Celebrating Asian Pacific American Heritage

May is just around the corner and so is Asian Pacific American Heritage Month. To celebrate, I have a curated list of books written by Asian American/Pacific Islander (AAPI) authors, about AAPI stories, for everyone to enjoy.

CONTEMPORARY FICTION

The Astonishing Color of After” by Emily X. R. Pan
After her mother’s suicide, grief-stricken Leigh Chen Sanders travels to Taiwan for the first time to stay with grandparents she has never met, determined to find her mother who she believes turned into a bird.

Frankly in Love” by David Yoon
High school seniors Frank Li and Joy Song pretend to date each other in order to please their Korean parents which gives them the freedom to date other (non-Korean) people.

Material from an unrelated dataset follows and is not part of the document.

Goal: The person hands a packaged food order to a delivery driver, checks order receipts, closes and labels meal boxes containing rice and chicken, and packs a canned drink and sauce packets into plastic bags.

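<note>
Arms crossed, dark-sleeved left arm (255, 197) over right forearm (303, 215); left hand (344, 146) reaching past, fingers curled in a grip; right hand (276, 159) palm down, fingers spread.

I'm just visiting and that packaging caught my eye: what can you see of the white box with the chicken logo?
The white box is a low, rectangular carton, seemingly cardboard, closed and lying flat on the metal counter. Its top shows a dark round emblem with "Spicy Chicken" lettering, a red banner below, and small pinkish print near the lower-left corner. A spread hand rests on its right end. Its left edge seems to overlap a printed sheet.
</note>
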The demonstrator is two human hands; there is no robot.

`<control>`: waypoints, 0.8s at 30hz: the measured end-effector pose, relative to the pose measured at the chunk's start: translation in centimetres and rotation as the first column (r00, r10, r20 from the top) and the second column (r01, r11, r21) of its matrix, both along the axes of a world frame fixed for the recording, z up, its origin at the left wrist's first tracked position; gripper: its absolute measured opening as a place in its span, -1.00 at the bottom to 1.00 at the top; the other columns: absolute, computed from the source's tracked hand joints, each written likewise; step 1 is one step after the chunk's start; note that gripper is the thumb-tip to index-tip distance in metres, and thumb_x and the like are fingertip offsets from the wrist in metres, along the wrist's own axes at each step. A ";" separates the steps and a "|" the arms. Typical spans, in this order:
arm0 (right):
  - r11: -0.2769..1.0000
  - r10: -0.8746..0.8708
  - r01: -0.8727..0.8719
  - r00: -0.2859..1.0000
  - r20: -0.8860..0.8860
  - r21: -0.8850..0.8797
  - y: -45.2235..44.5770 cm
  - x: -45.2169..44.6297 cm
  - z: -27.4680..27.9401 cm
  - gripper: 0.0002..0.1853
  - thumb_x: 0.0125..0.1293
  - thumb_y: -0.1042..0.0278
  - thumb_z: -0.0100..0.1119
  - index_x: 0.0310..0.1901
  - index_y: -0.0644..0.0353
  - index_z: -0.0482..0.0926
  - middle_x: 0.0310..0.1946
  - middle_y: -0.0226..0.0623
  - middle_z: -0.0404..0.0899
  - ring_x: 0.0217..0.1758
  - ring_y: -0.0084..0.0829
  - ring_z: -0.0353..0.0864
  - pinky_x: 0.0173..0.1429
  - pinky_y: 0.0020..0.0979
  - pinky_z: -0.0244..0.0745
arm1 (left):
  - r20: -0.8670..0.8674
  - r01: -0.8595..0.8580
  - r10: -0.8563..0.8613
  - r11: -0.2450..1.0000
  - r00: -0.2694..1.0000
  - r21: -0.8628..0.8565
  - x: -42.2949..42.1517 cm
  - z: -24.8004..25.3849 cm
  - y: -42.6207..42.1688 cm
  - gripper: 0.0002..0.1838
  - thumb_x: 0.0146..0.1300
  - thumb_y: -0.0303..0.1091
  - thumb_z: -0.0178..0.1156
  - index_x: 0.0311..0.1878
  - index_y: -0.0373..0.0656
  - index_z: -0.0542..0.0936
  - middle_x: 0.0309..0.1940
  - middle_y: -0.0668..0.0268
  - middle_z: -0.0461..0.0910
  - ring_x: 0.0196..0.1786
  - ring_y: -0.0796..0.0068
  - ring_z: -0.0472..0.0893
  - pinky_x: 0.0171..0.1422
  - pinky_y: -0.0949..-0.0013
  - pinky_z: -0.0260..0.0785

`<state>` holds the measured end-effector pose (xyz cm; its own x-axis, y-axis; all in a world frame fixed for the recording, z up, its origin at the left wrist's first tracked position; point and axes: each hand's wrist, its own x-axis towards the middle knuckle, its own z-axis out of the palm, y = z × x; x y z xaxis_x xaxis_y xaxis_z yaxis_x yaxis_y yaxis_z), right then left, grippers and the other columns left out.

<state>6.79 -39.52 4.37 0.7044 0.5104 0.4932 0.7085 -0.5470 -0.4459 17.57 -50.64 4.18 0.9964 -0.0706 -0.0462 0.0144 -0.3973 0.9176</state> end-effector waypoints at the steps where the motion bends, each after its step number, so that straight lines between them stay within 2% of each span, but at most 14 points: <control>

Mariam Sharma Hits the Road” by Sheba Karim
Mariam and her two best friends, Ghazala and Umar, make a spontaneous decision to go on a roadtrip to New Orleans the summer after their freshman year in college.

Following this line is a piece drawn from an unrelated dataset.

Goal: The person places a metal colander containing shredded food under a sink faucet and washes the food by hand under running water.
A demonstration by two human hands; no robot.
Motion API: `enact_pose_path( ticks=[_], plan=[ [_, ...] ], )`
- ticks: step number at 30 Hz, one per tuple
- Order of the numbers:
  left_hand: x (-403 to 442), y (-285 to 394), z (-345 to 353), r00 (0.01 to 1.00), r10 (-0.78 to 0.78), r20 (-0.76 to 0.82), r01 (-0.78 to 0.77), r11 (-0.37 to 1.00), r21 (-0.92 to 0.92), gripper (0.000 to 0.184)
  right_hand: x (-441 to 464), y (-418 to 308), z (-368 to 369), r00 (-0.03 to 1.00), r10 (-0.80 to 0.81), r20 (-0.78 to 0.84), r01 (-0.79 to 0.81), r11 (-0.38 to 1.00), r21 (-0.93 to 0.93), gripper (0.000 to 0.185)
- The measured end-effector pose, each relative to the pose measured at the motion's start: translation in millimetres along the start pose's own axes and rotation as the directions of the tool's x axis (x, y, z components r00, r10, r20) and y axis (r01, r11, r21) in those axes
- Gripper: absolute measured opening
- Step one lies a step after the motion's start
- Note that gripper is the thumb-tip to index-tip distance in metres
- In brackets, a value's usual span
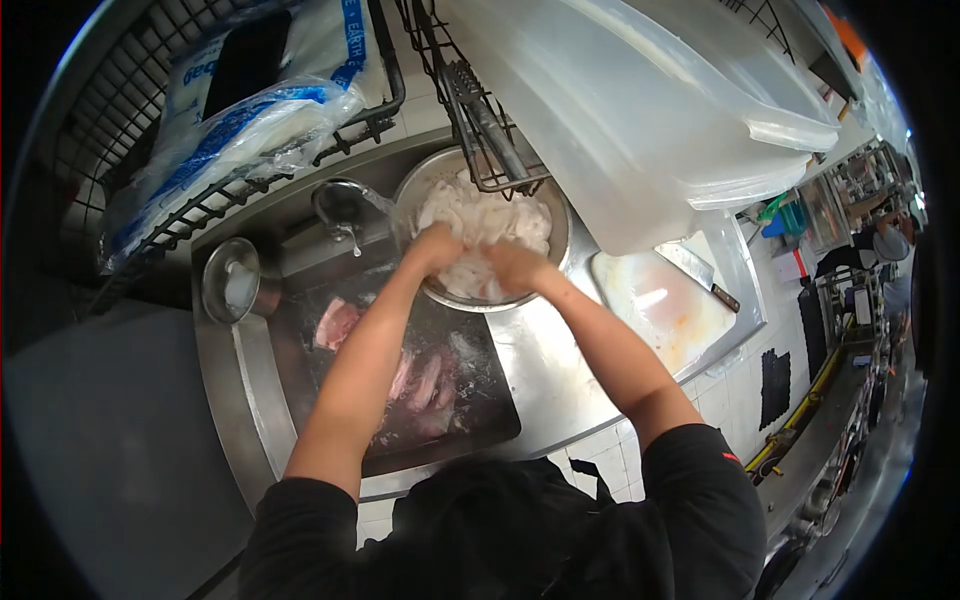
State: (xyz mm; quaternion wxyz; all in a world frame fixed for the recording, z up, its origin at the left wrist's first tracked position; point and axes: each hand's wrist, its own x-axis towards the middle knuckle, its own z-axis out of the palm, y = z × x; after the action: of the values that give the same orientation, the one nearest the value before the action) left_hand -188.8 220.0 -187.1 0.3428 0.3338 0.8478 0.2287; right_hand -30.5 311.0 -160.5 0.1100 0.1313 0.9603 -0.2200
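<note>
A metal bowl (pixel 563 215) stands at the far side of the steel counter, beside the sink. It holds a pile of soft, whitish, wet-looking pieces (pixel 515 215) whose kind I cannot make out. Both hands reach into it. My left hand (pixel 437 247) is at the bowl's left side, with its fingers sunk in the pale pieces. My right hand (pixel 515 268) presses in at the near right, smeared by motion, its fingers hidden too. Several slabs of raw pinkish meat (pixel 430 380) lie in the dark sink basin (pixel 490 410) below my left forearm.
A shiny faucet (pixel 340 200) rises behind the sink; a small metal bowl (pixel 230 280) sits left. A cleaver (pixel 700 275) lies by a stained cutting board (pixel 655 310) at right. Overhead hang a wire rack (pixel 480 120) and translucent plastic bins (pixel 640 120). Another person (pixel 880 245) stands far right.
</note>
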Motion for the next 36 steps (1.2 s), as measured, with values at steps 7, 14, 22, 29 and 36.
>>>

Patron Saints of Nothing” by Randy Ribay
When seventeen-year-old Jay Reguero learns his Filipino cousin and former best friend, Jun, was murdered as part of President Duterte’s war on drugs, he flies to the Philippines to learn more.

Noteworthy” by Riley Redgate
Jordan Sun has auditioned for the Kensington-Blaine Boarding School for the Performing Arts’ fall musical for the past three years and has been cut … for the past three years, because no one wants an Alto 2 in the ensemble. When a spot opens up in the Sharpshooters, Kensington’s elite all-male a cappella group, Jordan auditions á la Viola Hastings in She’s the Man.

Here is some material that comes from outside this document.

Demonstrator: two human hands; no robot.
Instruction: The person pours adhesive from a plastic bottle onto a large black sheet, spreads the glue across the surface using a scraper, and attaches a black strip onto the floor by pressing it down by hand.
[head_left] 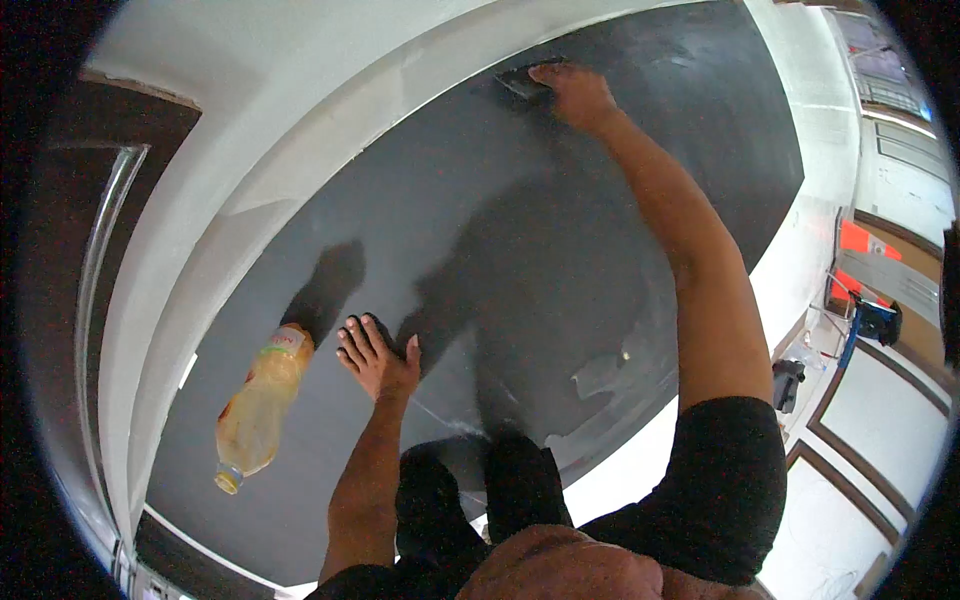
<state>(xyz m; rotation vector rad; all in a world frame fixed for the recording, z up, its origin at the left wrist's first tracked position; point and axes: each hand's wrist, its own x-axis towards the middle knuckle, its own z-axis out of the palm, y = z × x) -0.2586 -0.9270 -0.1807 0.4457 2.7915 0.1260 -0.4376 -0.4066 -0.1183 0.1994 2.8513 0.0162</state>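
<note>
A broad dark grey surface (420, 250) spreads beneath both arms. Near its upper edge my right hand (575, 92) is closed on a thin dark flat piece (522, 82), which lies against the surface. My left hand (380, 362) rests palm down at the lower left, fingers spread, holding nothing. To the left of that hand lies a clear plastic bottle (250, 425) with yellowish residue, its yellow cap (228, 482) pointing down and left. Pale smears (598, 375) mark the surface at the lower right.
A white curved rim (300, 150) borders the surface on the left and top. A dark panelled door (75, 250) stands at far left. On the right are orange and grey items (870, 240), a black object (880, 322) and white panels with brown trim (880, 410).
</note>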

The Shadow Hero” by Gene Luen Yang
Yang’s origin story for the Green Turtle, the first Asian American superhero.


FOLK AND FAIRYTALE RETELLINGS

The Star-Touched Queen” by Roshani Chokshi
Seventeen-year-old Maya is cursed with a horoscope that promises a marriage of Death and Destruction. Yet her father, the Raja, arranges a wedding of political convenience to quell outside rebellions. Now the queen of Akaran, Maya must unravel an ancient mystery that spans reincarnated lives to save her loved ones.

Anna K” by Jenny Lee
Seventeen-year-old Anna K seems above the typical problems of her Manhattan friends and siblings, but finding love with a notorious playboy changes everything. This book is based on “Anna Karenina” by Leo Tolstoy.


NONFICTION

They Called Us Enemy” by George Takei
Takei’s memoir of his childhood in America’s concentration camps during World War II. Takei is an author and activist and is well known for his role as Hikaru Sulu in the Star Trek TV series.

Americanized” by Sara Saedi
Sara was two-years-old when her family fled to America from Iran. She finds out about her undocumented status as a teenager and her memoir deftly navigates between her anxiety over possible deportation and her just-as-concerning worry over attending prom without a date.